▸ **WHAT THE EXERCISE ASKS**
Reproduce the lines below exactly. Begin with the first, end with the line containing "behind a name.", and leave out the pictures.

RAW DATA Block Start

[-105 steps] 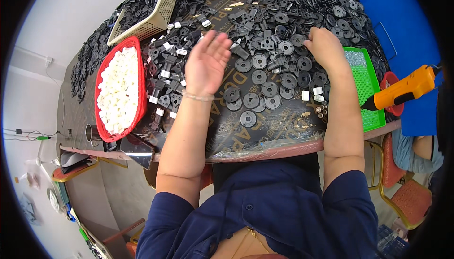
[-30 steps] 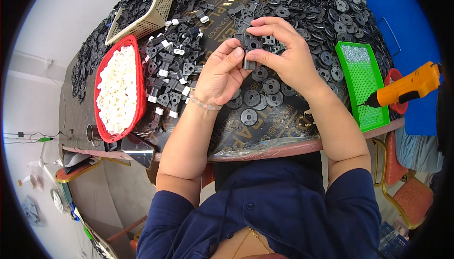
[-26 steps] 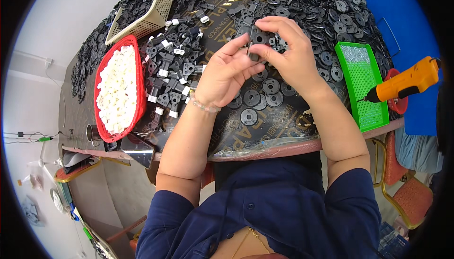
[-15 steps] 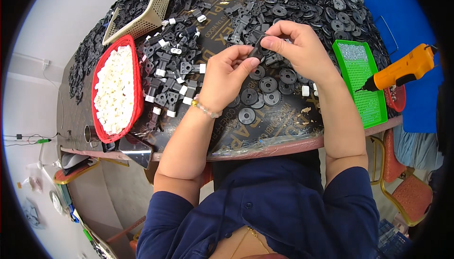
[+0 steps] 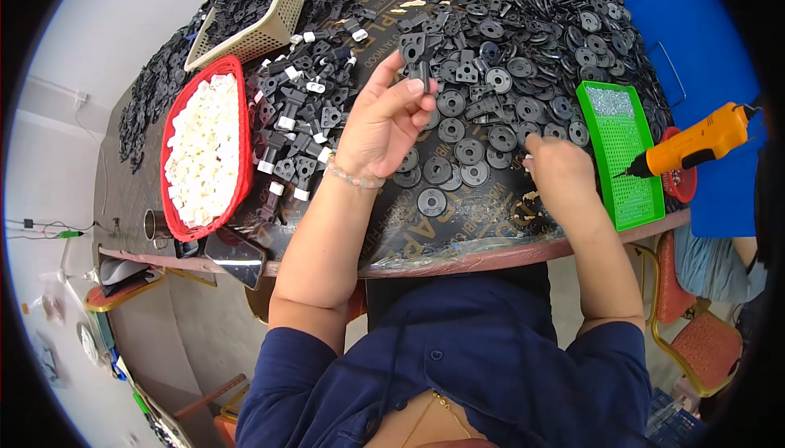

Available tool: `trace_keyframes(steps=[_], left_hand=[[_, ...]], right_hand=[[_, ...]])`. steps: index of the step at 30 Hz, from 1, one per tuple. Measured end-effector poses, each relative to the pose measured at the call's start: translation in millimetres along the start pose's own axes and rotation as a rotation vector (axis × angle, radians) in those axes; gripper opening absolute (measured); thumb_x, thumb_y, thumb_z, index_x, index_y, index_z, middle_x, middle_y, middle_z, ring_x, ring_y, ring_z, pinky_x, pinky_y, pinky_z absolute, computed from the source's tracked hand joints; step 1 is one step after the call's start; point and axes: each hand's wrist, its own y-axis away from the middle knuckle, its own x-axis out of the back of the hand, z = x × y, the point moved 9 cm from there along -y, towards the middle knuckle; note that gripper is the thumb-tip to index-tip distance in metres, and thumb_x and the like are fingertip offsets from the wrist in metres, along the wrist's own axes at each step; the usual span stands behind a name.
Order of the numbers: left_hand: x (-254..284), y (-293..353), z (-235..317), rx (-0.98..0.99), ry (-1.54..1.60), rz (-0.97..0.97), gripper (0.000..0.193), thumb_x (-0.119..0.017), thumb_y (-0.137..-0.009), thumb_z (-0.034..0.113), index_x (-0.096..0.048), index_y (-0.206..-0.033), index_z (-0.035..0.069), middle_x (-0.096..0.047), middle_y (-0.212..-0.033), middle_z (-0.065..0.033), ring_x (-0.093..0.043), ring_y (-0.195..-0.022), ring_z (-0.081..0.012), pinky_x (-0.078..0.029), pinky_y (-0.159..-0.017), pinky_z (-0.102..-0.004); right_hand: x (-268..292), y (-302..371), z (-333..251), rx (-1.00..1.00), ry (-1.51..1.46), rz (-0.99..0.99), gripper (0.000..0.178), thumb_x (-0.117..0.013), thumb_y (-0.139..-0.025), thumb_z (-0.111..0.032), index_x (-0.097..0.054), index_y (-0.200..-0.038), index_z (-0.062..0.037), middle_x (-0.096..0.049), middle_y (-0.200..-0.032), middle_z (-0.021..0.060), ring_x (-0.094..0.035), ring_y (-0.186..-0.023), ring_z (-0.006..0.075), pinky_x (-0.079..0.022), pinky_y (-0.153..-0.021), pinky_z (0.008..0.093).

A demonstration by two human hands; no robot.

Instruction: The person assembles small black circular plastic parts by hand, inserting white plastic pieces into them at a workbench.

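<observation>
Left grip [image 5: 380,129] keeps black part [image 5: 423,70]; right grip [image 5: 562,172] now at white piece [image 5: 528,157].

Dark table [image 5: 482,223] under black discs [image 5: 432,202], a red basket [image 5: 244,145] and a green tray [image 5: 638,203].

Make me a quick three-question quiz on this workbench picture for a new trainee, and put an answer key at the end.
1. Which of the person's hands holds up a black part?
2. Fill in the colour: the red basket holds a heap of ____ pieces.
3. True or false: the orange power tool is on the left side of the picture.

Key:
1. The left hand.
2. White.
3. False; the orange power tool is on the right.
</observation>
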Motion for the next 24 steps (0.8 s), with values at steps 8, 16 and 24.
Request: trace_keyframes(steps=[8, 16, 24], left_hand=[[-7.5, 4.8, -1.4, 0.028, 0.024, -0.057, 0.03, -0.06, -0.091, 0.002, -0.056, -0.119, 0.01, -0.068, -0.108, -0.0096, -0.068, -0.101, -0.0244, -0.055, -0.08, -0.0322], [5.0, 4.8, 14.8, -0.104, -0.133, 0.083, 0.041, -0.062, -0.091, 0.003, -0.046, -0.128, 0.009, -0.068, -0.11, -0.014, -0.068, -0.101, -0.0253, -0.055, -0.081, -0.0324], [8.3, -2.5, 7.2, -0.098, -0.109, 0.059, 0.034, -0.056, -0.094, 0.004, -0.051, -0.127, 0.006, -0.068, -0.109, -0.0101, -0.067, -0.096, -0.0219, -0.052, -0.075, -0.0304]], right_hand=[[9.9, -16.0, -29.4, 0.161, -0.038, -0.061, 0.023, -0.075, -0.076, -0.01, -0.063, -0.094, -0.0024, -0.067, -0.091, 0.0167, -0.066, -0.089, 0.0355, -0.053, -0.079, 0.0449], [-8.1, 5.7, -20.5, 0.119, -0.157, -0.269, 0.028, -0.08, -0.071, -0.01, -0.064, -0.092, -0.001, -0.068, -0.094, 0.0184, -0.066, -0.091, 0.0369, -0.053, -0.081, 0.0447], [38.7, -13.2, -37.2, 0.348, -0.611, 0.132, 0.023, -0.075, -0.076, -0.003, -0.066, -0.097, -0.0008, -0.058, -0.088, 0.0094, -0.062, -0.076, 0.0259, -0.051, -0.07, 0.0343]])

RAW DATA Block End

▸ **ANSWER BOX**
[-105 steps] 
[-30 steps] 
[-26 steps] 
[-15 steps] 
[+0 steps] 

Available tool: `trace_keyframes(steps=[_], left_hand=[[_, ...]], right_hand=[[_, ...]])`. steps: index of the step at 30 Hz, from 1, one per tuple. Measured end-effector poses, each relative to the pose measured at the call's start: translation in millimetres along the start pose's own axes and rotation as a rotation vector (axis × angle, radians) in those axes; gripper opening absolute (measured); thumb_x, thumb_y, thumb_z, index_x, index_y, index_z, middle_x, middle_y, middle_z, ring_x, ring_y, ring_z, pinky_x, pinky_y, pinky_z absolute, computed from the source's tracked hand joints; step 1 is one step after the call's start; point and axes: each hand's wrist, its own y-axis away from the middle knuckle, its own x-axis out of the back of the hand, z = x × y, the point moved 9 cm from there along -y, towards the middle knuckle; note that gripper is the thumb-tip to index-tip distance in metres, and thumb_x and the like are fingertip offsets from the wrist in metres, along the wrist's own axes at each step; the usual span stands behind a name.

Nothing else belongs in this answer.